De 1899 à 1903, Charles Le Cœur (1830-1906) et Lucien Woog (1867-1937), architectes nationaux DPLG, reconstruisent l’établissement thermal de Première classe de Vichy. Le plan des Grands Thermes s’organise selon un schéma en grille au sein d’un grand quadrilatère. L’aile sud, longue de 170 m, est animée par deux pavillons d’angle et un pavillon central couvert par un dôme. Des éléments en grès, des tuiles et des briques vernissées de teintes jaunes, oranges et bleues, revêtent à l’extérieur le dôme et son tambour, dont la forme et la polychromie évoquent des modèles romano-byzantin et orientaux. Le hall d’accueil, éclairé par une large baie ouverte en façade, donne accès à deux escaliers monumentaux qui desservent l’étage et des tribunes intérieures ouvertes sur le hall. Des voûtes en anse-de-panier et une coupole (dont l’intrados est souligné par un décor et de petites ouvertures), couvrent les différents espaces. Des panneaux peints intitulés «La source» et «Le bain», dus à Alphonse Osbert (1857-1939), ornent le fond des tribunes. Les sculpteurs Pierre Seguin (1872 - †?) et Paul Roussel (1867-1928), le ferronnier Emile Robert (1860-1924) et le céramiste Alexandre Bigot (1862-1927) sont les principaux auteurs de l’ornementation de l’édifice. Charles Le Cœur est également l’architecte du nouvel établissement thermal de Bourbon-l’Archambault (1881-1885) et du lycée de Montluçon (1880-1884, actuel collège Jules-Ferry). Lucien Woog érige aussi à Vichy le Pavillon de la Source des Célestins, de style néo-Louis XVI (1908).

Le Grand Casino de Vichy
La salle de spectacle du casino de Vichy – érigée par Charles Badger (1822- †?) de 1863 à 1865 – devenue trop exiguë, la décision est prise en 1898 de construire un nouveau théâtre-opéra. Le projet est confié à Charles Le Cœur et Lucien Woog, assistés par Jules Simon, architecte de la Compagnie Fermière. Accolé à l’ancien casino, l’édifice bâti de 1900 à 1903 se distingue d’abord par sa façade principale : mise en scène par une volée de marches et une terrasse, elle se compose d’une avancée centrale encadrée par deux bas-côtés en retrait. Trois travées et trois niveaux organisent l’avancée : trois portes aux ébrasements sculptés donnent accès au vestibule, trois balcons encadrés de colonnes soulignent les baies de l’étage, un entablement orné portant des lucarnes puis un toit d’ardoises terminent la composition. Des masques d’inspiration “mésopotamienne” ornent les angles supérieurs de l’avancée. S’il n’y a pas là de rupture avec le style Beaux-Arts, la simplicité de la composition, la franchise des contrastes de lumière témoignent d’une inspiration “moderne”, alors que le relatif exotisme des ornements affirme la vocation festive de l’ensemble. L’enveloppe de maçonnerie de l’édifice étaie une ossature intérieure de métal et de bois sur laquelle s’appuient tous les planchers et les murs, ainsi que les galandages de staff de la salle de spectacle de 1483 sièges.
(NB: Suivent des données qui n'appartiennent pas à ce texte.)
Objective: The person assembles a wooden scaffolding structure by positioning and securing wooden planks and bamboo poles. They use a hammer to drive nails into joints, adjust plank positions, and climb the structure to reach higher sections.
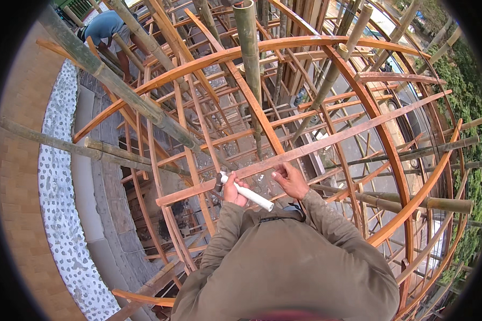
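A hammer (249,196) is held in the left hand (233,191), gripped close to its head (219,182). Its handle (256,198) is white, smooth-looking and straight; the head is dark. The free end of the handle is pointed rightward and toward the body, below the right hand (293,183). The right hand is held with fingers bent and thumb near the index finger, just beside a long reddish-brown plank (326,137); whether anything small is pinched there cannot be told. The plank is laid slantwise just beyond both hands, rising to the right; its near face is seen as rough and unpainted.

Part of the handle is covered by the left fingers. The hammer head is seen against the plank's edge, so contact cannot be told. The area below the hands is blocked by the brown-clothed torso (289,262). Beyond the hands, curved wooden ribs (219,56) are crossed by bamboo poles (246,53). Far left beyond the hands, a bent-over person (104,29) is partly hidden by poles. Any marking on the hammer is too small to be read.
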A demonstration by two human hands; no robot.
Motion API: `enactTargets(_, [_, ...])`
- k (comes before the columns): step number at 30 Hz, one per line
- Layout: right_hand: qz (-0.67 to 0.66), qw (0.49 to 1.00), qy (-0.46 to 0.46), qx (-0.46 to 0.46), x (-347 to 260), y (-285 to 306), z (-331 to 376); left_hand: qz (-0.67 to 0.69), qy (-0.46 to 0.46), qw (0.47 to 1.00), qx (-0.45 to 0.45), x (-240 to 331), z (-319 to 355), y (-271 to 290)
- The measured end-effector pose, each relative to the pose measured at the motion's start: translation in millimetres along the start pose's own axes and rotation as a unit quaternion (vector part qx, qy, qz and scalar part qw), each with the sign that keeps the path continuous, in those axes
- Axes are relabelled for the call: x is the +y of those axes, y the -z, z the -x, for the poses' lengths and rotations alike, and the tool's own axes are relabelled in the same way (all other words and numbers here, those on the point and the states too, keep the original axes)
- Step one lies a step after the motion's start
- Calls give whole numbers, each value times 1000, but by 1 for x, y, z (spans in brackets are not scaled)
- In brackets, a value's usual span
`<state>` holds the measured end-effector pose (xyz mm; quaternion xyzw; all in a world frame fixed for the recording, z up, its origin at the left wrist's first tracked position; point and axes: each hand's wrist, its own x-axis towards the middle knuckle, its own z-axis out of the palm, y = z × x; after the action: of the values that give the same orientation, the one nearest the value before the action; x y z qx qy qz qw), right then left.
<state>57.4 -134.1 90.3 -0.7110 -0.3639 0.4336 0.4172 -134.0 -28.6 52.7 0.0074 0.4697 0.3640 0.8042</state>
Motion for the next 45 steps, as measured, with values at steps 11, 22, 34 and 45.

De forme presque circulaire, pourvue de loges d’avant-scène et de deux balcons superposés, la salle est couverte d’une coupole surbaissée dont les retombées alternent avec trois larges lunettes en anse-de-panier et avec l’ouverture de la scène. Un vaste programme décoratif, marqué par l’Art nouveau et réalisé sous la direction de Léon Rudnicki, fait de ce lieu un chef-d’œuvre, restauré en 1994 et 1995. Dans une harmonie de teintes or et ivoire soulignées de verts, d’ocres et de rouges doux, le thème floral domine : lyre et lauriers d’Apollon, roses, volubilis, marguerites et chrysanthèmes, enroulement de tiges… Des portraits d’artistes célèbres soulignent les retombées de la coupole. A son apogée, une composition circulaire de lyres entoure le dispositif d’éclairage.